Surabaya
Jurnalis Ibu Pertiwi Serentak Tuntut Jokowi Cabut Remisi Susrama
Memontum Surabaya—-Kasus pembunuhan wartawan Radar Bali, Anak Agung (A. A) Ngurah Bagus Mahendra Prabangsa pada (11/2/2009) yang dilakukan oleh I Nyoman Susrama, karena mengungkap kasus dugaan korupsi yang dilakukan Susrama yang berbuntut menewaskan satu pewarta dan dihanyutkan dalam laut. Hukuman yang semestinya seumur hidup, pemerintah malah memberikan remisi 20 tahun.
Namun, keputusan Presiden Joko Widodo yang memberikan remisi perubahan hukuman kini berujung penolakan dan kecaman. Mulai dari jurnalis, aktivis, akademis dan berbagai stakeholder lainnya mengutarakannya melalui aksi di berbagai kota di Ibu Pertiwi, seperti Aliansi Jurnalis Independen (AJI) Surabaya, Bali, Aceh, Jakarta, Padang Ternate, Makassar dan lainnya.
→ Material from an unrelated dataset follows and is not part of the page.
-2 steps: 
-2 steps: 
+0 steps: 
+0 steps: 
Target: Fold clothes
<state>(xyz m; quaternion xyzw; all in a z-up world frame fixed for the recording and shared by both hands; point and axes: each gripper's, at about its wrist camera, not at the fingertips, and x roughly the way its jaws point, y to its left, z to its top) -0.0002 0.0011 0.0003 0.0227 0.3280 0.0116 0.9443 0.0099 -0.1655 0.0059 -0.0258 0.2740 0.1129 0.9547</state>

Di Kota Surabaya, tepatnya di Taman Apsari dan di depan Gedung Grahadi Surabaya, aksi dilakukan oleh puluhan orang dari AJI Surabaya dan Pusat Studi HAM Universitas Airlangga (UNAIR). Miftha Faridl, Ketua AJI Surabaya menegaskan jika AJI merupakan satu dari sekian organisasi yang melakukan advokasi, bahkan sudah sangat kuat dan ‘getol’ untuk mengungkap kasus ini.
“Karena kita bagian dari tim advokasi dan kita bagian dari jurnalisme itu, maka hari ini kita melakukan aksi serentak di semua kota yg ada AJInya. Aksi serentak ini sebagai dorongan kepada pemerintah, bahwa apa yang dilakukan pemerintah dalam mengeluarkan remisi adalah suatu penghinaan bagi kita, dan juga penghianatan bagi kebebasan pers,” kata Miftha dengan tegas setelah melakukan aksi pada Jumat (25/1/2019).
Keputusan Presiden (Keppres) No 29/2018 tanggal 7 Desember 2018 tentang pemberian remisi berupa perubahan dari pidana penjara seumur hidup menjadi pidana penjara sementara, adalah putusan yang membakar amarah jurnalis di Indonesia. Dan demo yang dilakukan serentak di berbagai kota yang meminta agar remisi dicabut, juga petisi yang akan dilayangkan.
“Yang jelas remisi ini harus dicabut. Kita akan galang petisi. Dan harapan kita, petisi itu bukan hanya untuk kalangan jurnalis tapi juga untuk masyarakat umum. Karena pembunuhan terhadap jurnalis, pembunuhan terhadap Prabangsa itu mengancam hak publik untuk tahu terhadap apa yang sudah diungkap oleh Prabangsa,” ujarnya.
Dengan adanya remisi yang dilayangkan oleh pemerintah, Miftha menganggap bahwa hal ini seperti intimidasi bagi para jurnalis. “Kalau mengungkap kasus-kasus serupa, nyawa kita bisa hilang, nyawa kita bisa terancam. Ini kebijakan intimidasi kalau bagi AJI,” jelasnya.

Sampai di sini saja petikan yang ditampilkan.